[Data extracted from a collection]
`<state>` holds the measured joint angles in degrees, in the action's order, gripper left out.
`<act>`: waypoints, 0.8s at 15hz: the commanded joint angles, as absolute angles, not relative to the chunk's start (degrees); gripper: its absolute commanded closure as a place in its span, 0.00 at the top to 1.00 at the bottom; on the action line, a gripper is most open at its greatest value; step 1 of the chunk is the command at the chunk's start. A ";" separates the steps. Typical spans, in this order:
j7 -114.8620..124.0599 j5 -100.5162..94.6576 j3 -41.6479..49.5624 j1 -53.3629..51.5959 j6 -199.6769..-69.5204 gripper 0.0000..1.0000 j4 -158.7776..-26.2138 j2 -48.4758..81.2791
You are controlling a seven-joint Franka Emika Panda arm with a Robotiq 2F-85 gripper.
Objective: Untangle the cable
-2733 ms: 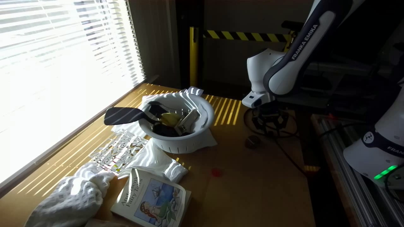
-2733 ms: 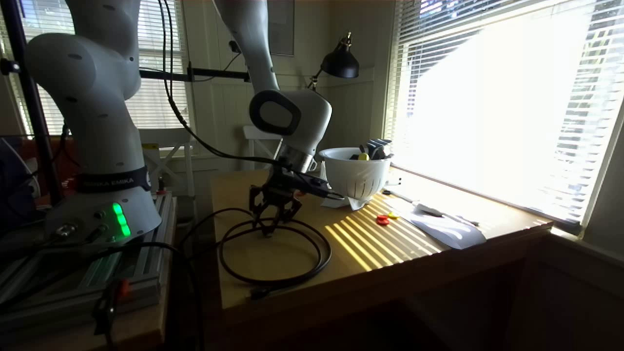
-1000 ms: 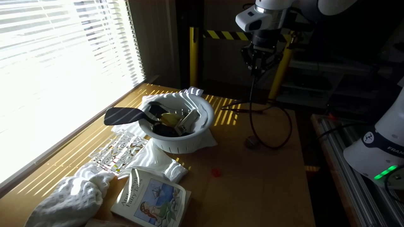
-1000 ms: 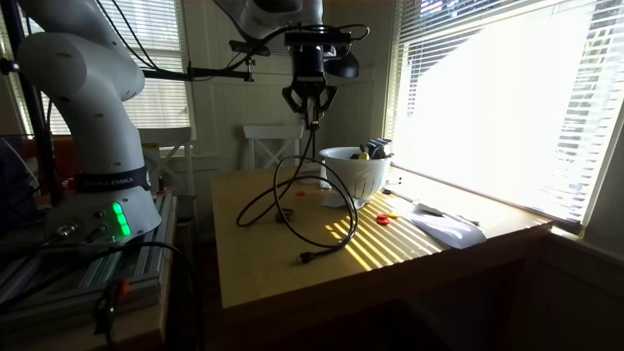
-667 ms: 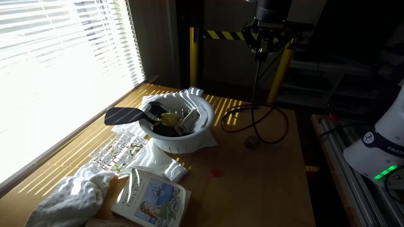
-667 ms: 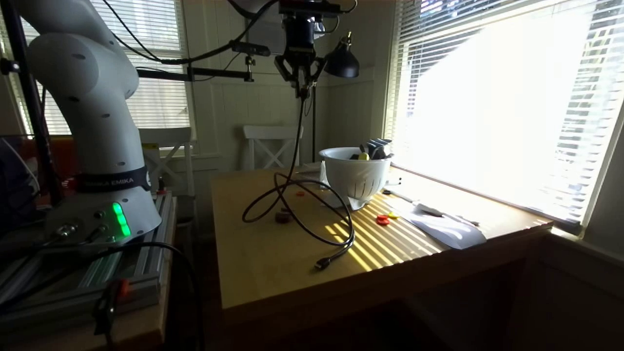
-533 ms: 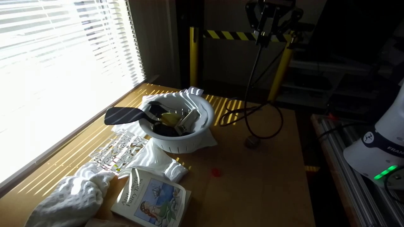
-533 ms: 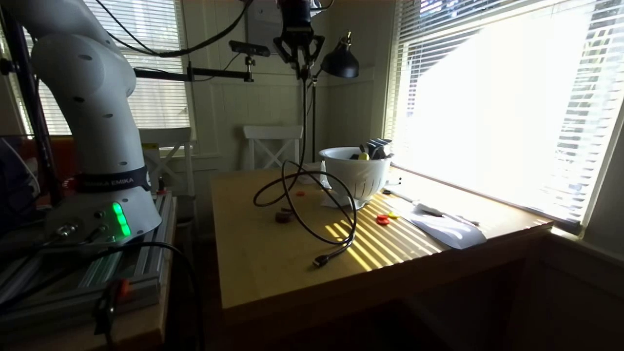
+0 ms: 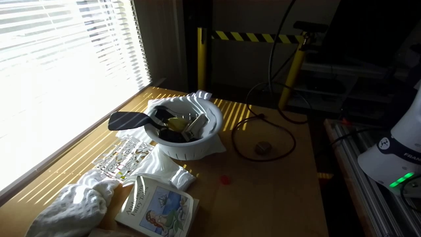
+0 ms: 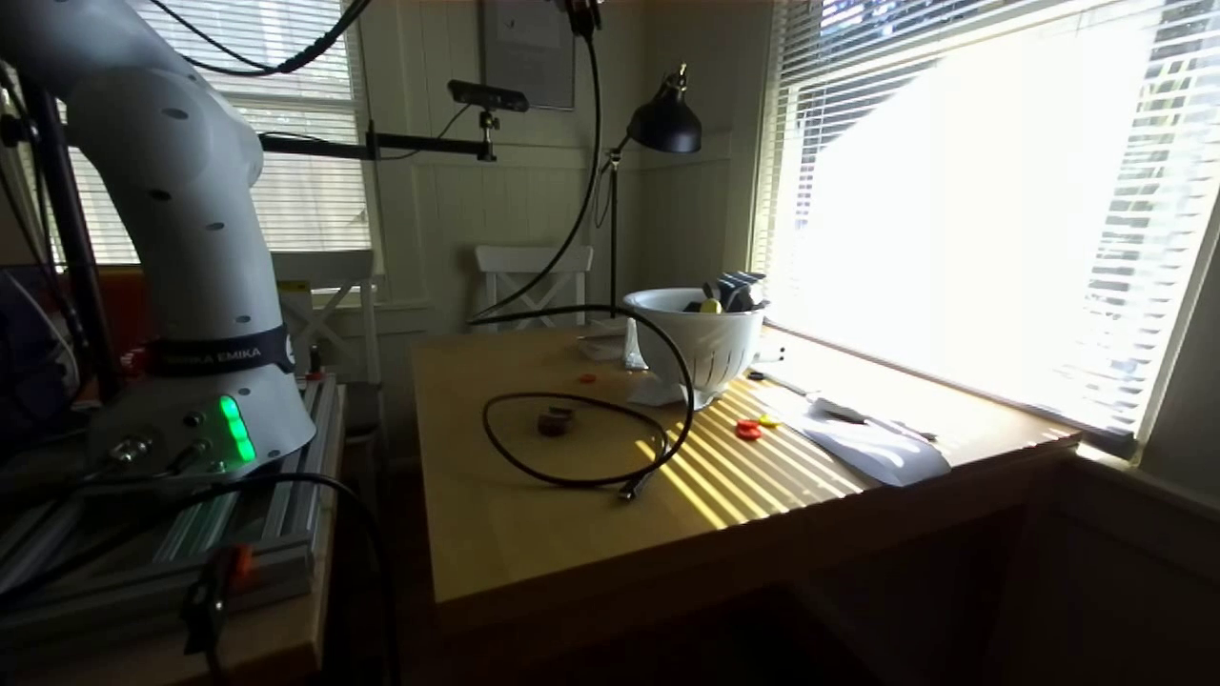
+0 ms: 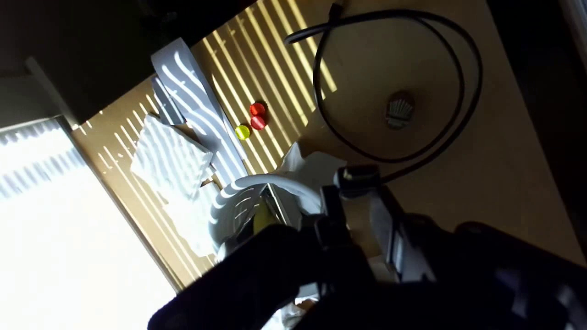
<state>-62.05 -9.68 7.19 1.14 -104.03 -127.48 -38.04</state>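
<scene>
Countertop of wood spreads out before me, sun-striped along the edge by the window. Widest-spread over it is the dark cable: its upper stretch hangs from high up, long axis close to upright, bows toward the edge by the robot base, doubles back toward the window edge, and comes down into a ring near the corner where the robot-side edge meets the edge opposite the book. Between that ring and the window edge sits a white colander. High up, the gripper is clamped on the cable; little more than its tips shows in an exterior view. Inside the ring, apart from it, lies a round brown thing. Smallest is the plug on the cable's loose end, aimed roughly at the edge opposite the book.
</scene>
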 commanded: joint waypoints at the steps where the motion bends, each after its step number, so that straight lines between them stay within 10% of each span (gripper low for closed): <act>1: -61.28 -10.37 8.52 -0.14 -104.08 0.22 -127.23 -38.11; 4: -61.35 -10.31 8.47 -0.57 -104.04 0.22 -127.25 -37.87; 5: -61.36 -10.30 8.44 -0.64 -104.04 0.06 -127.25 -37.86; 12: -42.48 -4.48 9.53 -0.06 -119.30 0.06 -117.90 -25.67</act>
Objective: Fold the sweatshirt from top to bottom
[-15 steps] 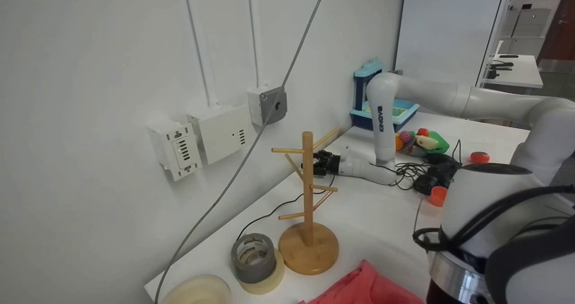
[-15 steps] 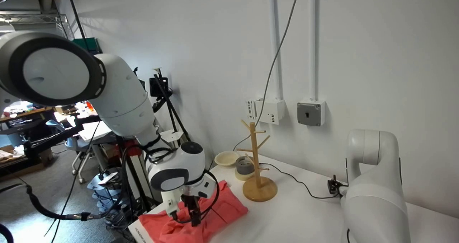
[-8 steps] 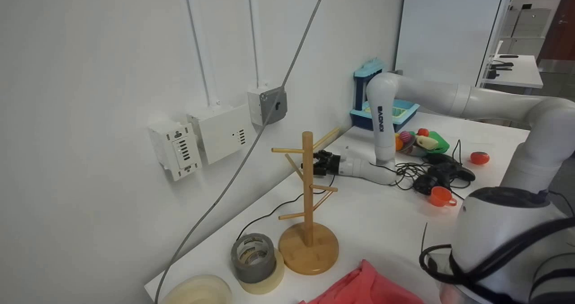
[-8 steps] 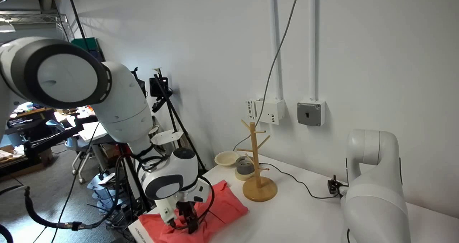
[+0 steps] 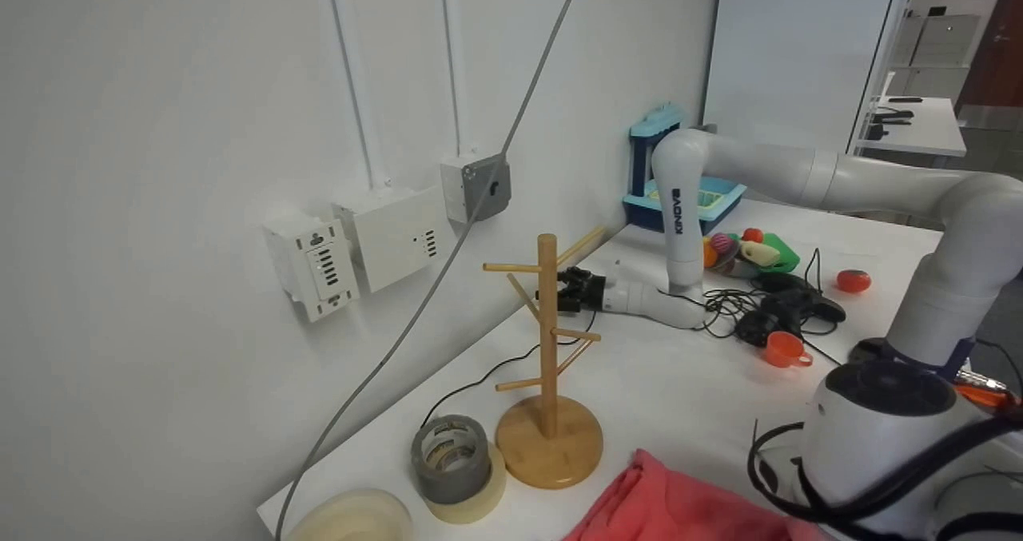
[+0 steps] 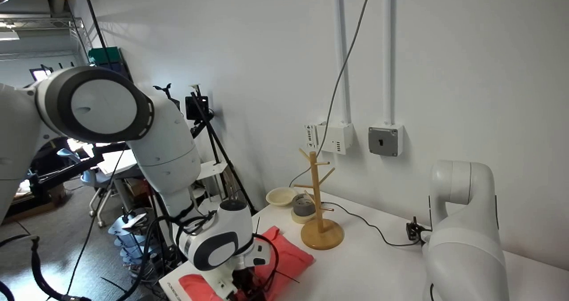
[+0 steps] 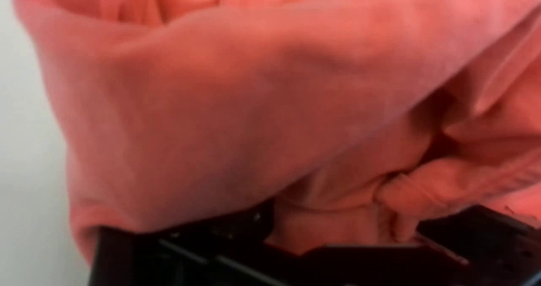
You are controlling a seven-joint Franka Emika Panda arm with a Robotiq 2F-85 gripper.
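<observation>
Nearby, in both exterior views, a wooden mug tree (image 6: 317,198), tape rolls (image 6: 303,207) and a pale bowl (image 6: 281,197) stand on the white table (image 6: 373,270) beside the rumpled coral-red sweatshirt (image 6: 291,256), which the arm (image 6: 164,158) partly hides. A fold covers one side of the gripper (image 7: 344,231), whose jaws stand apart, cloth visible between them; the arm bends downward.

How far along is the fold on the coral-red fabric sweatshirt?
Done, apparently: the coral-red fabric sweatshirt looks partly doubled, a broad flap overlapping other layers in the wrist view.
In hand: the black jaws stand apart at the cloth, the flap hiding part of one; no grip shows.
Left, probably: closing on the cloth, carrying the fold through and smoothing the crumpled fabric beside the flap.
</observation>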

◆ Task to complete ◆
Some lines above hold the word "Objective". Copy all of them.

◆ Exercise output ◆
Objective: Untangle the cable
Objective: Fold the sweatshirt from top to bottom

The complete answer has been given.